[TRACKING] Hard freezing on Fedora 36 with the new 12th gen system

Still got a hard freeze then recovery when trying

enable_psr=0

@Aggraxis how do I undo your solution if I want? Delete the i915.conf file and reboot? Or do I need to run more commands e.g. something with dracut?

1 Like

This is what I get when running vainfo:

Trying display: wayland
libva info: VA-API version 1.16.0
libva info: Trying to open /usr/lib64/dri/iHD_drv_video.so
libva info: va_openDriver() returns -1
libva info: Trying to open /usr/lib64/dri/i965_drv_video.so
libva info: Found init function __vaDriverInit_1_15
libva error: /usr/lib64/dri/i965_drv_video.so init failed
libva info: va_openDriver() returns -1
vaInitialize failed with error code -1 (unknown libva error),exit

Seems like libva isn’t configured correctly as it can’t even init?

Edit: and this is after installing libva, libva-utils, libva-intel-driver, ffmpeg, which weren’t installed by default and therefore I couldn’t run vainfo

Edit2: after removing libva-intel-driver and insalling intel-media-driver, vainfo seems to complete successfully:

Trying display: wayland
libva info: VA-API version 1.16.0
libva info: Trying to open /usr/lib64/dri/iHD_drv_video.so
libva info: Found init function __vaDriverInit_1_16
libva info: va_openDriver() returns 0
vainfo: VA-API version: 1.16 (libva 2.16.0)
vainfo: Driver version: Intel iHD driver for Intel(R) Gen Graphics - 22.5.4 ()
vainfo: Supported profile and entrypoints
      VAProfileNone                   :	VAEntrypointVideoProc
      ...

In firefox in about:config check if media.ffmpeg.vaapi.enabled is set to true.
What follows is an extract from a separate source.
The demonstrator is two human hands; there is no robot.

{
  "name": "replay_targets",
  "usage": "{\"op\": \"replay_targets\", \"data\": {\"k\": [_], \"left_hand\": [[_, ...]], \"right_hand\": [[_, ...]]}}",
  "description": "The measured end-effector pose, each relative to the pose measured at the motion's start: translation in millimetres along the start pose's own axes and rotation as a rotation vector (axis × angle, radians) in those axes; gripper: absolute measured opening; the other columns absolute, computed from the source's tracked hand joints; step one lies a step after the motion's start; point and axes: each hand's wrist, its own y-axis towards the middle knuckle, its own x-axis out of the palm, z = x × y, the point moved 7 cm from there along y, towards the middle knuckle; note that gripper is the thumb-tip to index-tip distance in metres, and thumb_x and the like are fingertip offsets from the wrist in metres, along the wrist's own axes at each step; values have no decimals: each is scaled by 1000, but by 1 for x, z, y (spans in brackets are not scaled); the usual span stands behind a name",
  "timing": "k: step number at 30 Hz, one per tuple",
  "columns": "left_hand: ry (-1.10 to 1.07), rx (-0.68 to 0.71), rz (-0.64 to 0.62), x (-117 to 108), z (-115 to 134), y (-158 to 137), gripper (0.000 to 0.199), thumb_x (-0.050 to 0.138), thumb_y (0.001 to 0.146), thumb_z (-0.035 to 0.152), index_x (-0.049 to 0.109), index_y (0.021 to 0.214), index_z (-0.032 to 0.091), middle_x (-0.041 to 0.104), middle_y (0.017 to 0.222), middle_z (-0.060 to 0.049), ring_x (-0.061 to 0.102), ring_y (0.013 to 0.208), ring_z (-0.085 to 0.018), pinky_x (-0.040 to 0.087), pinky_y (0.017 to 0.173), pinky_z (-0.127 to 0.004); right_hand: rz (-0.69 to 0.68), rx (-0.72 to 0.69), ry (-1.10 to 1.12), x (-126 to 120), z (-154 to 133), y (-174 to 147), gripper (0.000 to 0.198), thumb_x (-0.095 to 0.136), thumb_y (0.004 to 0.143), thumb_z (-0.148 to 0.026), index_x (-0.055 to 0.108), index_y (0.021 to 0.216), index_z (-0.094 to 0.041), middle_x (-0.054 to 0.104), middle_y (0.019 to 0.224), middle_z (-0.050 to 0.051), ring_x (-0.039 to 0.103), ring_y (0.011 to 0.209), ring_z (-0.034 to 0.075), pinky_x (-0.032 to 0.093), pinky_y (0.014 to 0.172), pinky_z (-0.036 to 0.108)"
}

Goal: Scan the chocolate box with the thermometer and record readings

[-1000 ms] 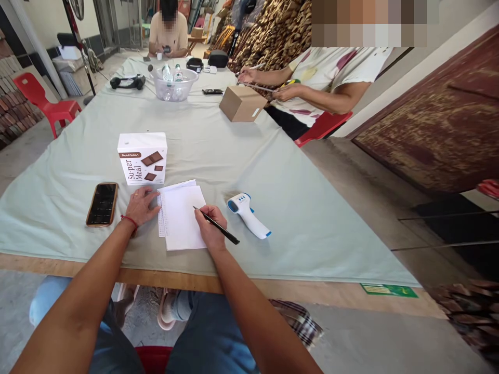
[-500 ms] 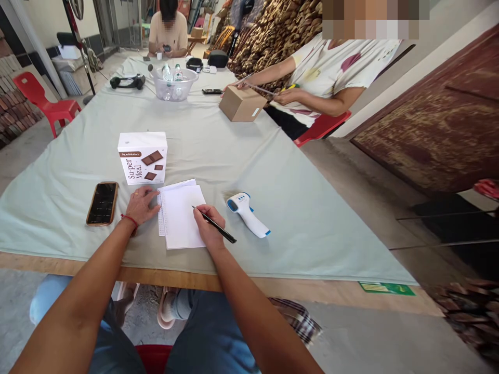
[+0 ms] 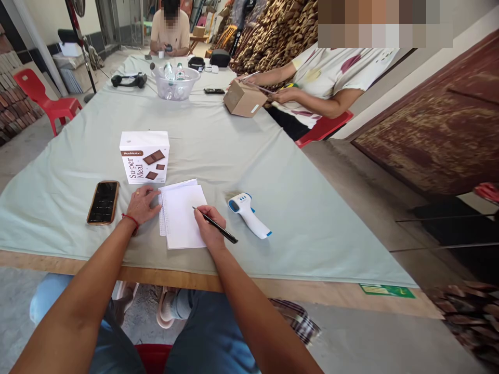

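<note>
The black pen (image 3: 227, 234) is clamped between the thumb and the fingers of the right hand (image 3: 210, 227), with its tip pointed at the right part of the top paper sheet (image 3: 182, 218). By the left hand (image 3: 143, 205) nothing is grasped: its fingers are spread on the cloth, and the left edge of the papers is reached by the fingertips. The papers are laid flat on the cloth, between both hands. No writing can be made out on the top sheet, and whether it is touched by the tip cannot be told.

The step in hand is judged to be a writing posture; for a stroke, the tip would need to be pressed down and the sheet to be steadied by the left hand.

Clear bottles (image 3: 180, 74) are held in the transparent basin (image 3: 193, 85) farther away. The contents of the white carton (image 3: 136, 139), stood upright behind the papers, are hidden, as are those of the cardboard box (image 3: 242, 102), placed before a co-worker (image 3: 331, 75).
</note>
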Motion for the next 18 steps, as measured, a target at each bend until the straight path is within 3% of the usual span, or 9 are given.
{"op": "replay_targets", "data": {"k": [18], "left_hand": [[34, 1, -32, 1, 2, 0, 46, 60, 82, 41, 63, 124, 24, 50, 126, -12, 49, 111, -31, 40, 97, -49]], "right_hand": [[-12, -12, 19, 0, -3, -1, 21, 59, 71, -43, 61, 71, -23, 59, 61, -2, 53, 61, 16, 46, 62, 30]]}}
Close firefox, reopen and see if tha tmakes a difference. If that does not work go back to about:config and set gfx.webrender.all to true.

@Kelby_Faessler
You would either comment out the line in the i915.conf or remove the file, then run sudo dracut --force again, followed by a reboot.

1 Like

By the way, for anyone looking for more data, I upgraded to F37 without incident some time ago. My i915.conf changes are still in place.

1 Like

Happened again. Fedora 37, Linux fedora 6.0.11-300.fc37.x86_64 and I was in gnome-settings.

Tail of journalctl log below. What else should I look for when data collecting?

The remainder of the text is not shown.